__Task objective__.
Work out how many lines below contain the word "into", then give that number alone.

——

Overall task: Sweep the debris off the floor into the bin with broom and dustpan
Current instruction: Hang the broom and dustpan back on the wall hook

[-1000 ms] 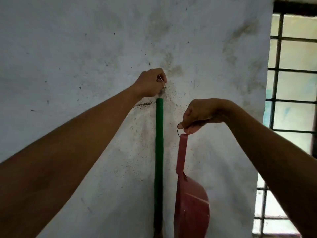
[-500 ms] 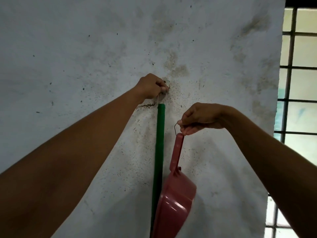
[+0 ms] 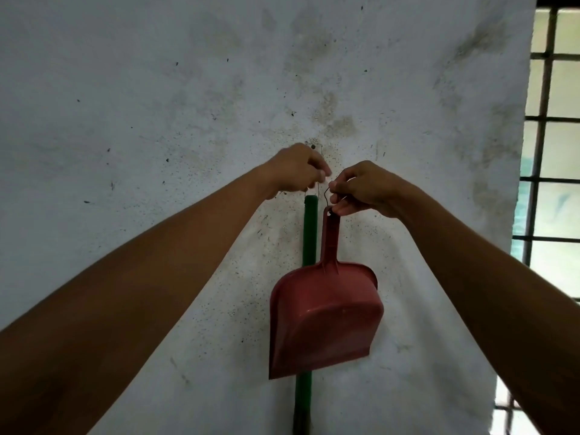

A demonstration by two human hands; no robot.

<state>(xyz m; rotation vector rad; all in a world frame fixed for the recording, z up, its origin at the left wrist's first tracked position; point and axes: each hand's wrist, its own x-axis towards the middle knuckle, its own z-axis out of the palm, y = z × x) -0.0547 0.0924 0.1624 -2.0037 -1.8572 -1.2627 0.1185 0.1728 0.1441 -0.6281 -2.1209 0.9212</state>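
Right hand (image 3: 364, 189) pinches the wire loop (image 3: 327, 196) at the top of the red dustpan (image 3: 323, 321), which hangs below it against the stained wall (image 3: 157, 89). Left hand (image 3: 295, 171), fingers curled, grasps something small above the green broom handle (image 3: 309, 233) (exact item unclear). Dustpan overlaps the handle. Barred window (image 3: 552, 152) at the wall's right edge.

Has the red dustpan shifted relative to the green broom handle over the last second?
Yes. The dustpan has turned from edge-on to face the camera and now overlaps the broom handle.
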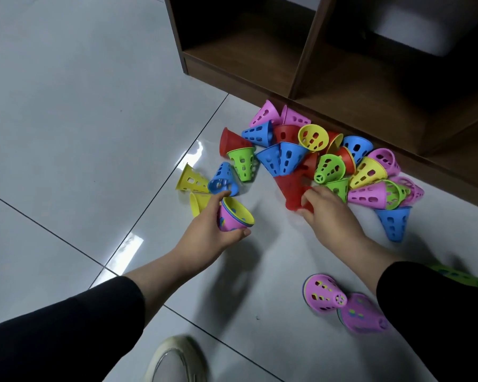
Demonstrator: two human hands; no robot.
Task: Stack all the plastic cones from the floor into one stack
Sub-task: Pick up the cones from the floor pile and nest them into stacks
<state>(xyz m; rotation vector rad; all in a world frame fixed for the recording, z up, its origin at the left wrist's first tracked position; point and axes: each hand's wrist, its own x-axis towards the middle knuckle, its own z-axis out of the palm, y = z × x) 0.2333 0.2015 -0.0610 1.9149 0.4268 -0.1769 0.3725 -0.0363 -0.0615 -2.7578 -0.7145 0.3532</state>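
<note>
writing: none readable on any cone
left hand [213, 230]: fingers wrapped round small nested stack [235, 216], pink outermost, yellow inside
right hand [329, 213]: fingers closing on blurred red cone [293, 188]
loose pile [329, 158]: roughly twenty-plus cones on floor [66, 106] by wooden shelf [301, 64]
pink stacks [323, 293]: two, near right sleeve
shoe [177, 359]: one

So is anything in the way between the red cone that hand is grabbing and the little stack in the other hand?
Nothing visible. The right hand grips the red cone, and only bare floor lies between it and the stack held in the left hand.
</note>
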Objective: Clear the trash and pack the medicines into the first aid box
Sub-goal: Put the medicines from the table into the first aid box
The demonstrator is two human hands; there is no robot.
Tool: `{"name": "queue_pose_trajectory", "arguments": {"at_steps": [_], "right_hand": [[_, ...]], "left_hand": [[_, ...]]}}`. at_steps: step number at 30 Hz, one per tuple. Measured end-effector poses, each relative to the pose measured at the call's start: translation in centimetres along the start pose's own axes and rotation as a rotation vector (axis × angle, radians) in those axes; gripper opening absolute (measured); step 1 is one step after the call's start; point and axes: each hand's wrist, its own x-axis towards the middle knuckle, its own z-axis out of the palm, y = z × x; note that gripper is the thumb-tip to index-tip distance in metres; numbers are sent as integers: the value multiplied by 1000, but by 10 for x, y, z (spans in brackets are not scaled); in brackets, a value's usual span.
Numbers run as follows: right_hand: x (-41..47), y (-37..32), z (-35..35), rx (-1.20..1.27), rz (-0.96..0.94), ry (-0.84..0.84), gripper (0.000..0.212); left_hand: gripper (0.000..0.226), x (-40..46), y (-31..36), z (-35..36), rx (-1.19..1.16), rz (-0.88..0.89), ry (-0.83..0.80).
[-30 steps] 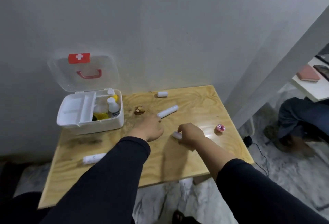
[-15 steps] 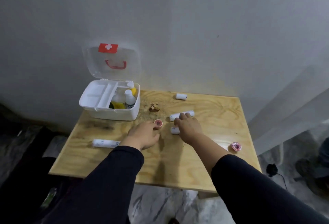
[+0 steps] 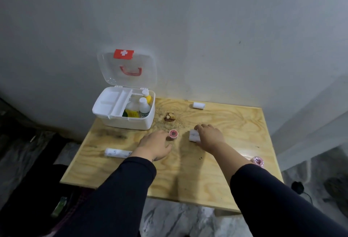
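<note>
I see a wooden table [image 3: 216, 184] from above. Nearest, a white tube [image 3: 117, 152] lies at left and a pink-lidded jar [image 3: 258, 161] at right. My left hand [image 3: 155, 147] pinches a small red-capped pot [image 3: 173, 134]; my right hand [image 3: 209, 136] closes over white rolls [image 3: 194, 136]. Beyond lie brown trash [image 3: 169, 117] and another white roll [image 3: 198, 105]. The first aid box [image 3: 130, 122] stands open at far left.

Both arms in dark navy long sleeves, plain fabric, no logos or markings visible. Left sleeve [image 3: 113, 195] covers to the wrist; right sleeve [image 3: 278, 199] is pushed up, forearm bare. Left hand [image 3: 153, 147] and right hand [image 3: 209, 136] bare, no gloves, rings or watch showing.
</note>
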Motion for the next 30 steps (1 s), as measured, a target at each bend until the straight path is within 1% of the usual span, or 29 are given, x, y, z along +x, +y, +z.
{"name": "queue_pose_trajectory", "arguments": {"at_steps": [3,5,8,10,12,15,17,21,25,28,30], "right_hand": [[-6,-3,-12,102,42,37,47],[-6,-9,-28,172,50,68,51],[-4,-27,-58,322,35,144,55],[-1,-45,-79,445,10,219,52],[3,-67,-99,550,-17,282,54],[11,-107,-126,701,-32,331,54],[17,-135,-137,821,-44,353,53],[33,-188,-139,988,-53,336,59],[49,-224,-124,1082,-23,285,55],[61,-236,-103,1038,31,257,56],[67,-240,-89,974,67,231,58]], "left_hand": [[46,-2,5,-8,-9,18,26],[44,-4,5,-16,-27,26,48],[48,-9,0,-35,-35,27,94],[48,-14,-8,-51,-46,24,144],[46,-18,-19,-67,-55,10,183],[41,-22,-44,-84,-66,-32,222],[41,-25,-65,-90,-72,-64,233],[52,-27,-107,-92,-80,-117,227],[57,-17,-147,-88,-81,-114,225],[63,-3,-170,-87,-53,-77,199],[62,5,-180,-84,-37,-54,169]]}}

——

__Response__.
5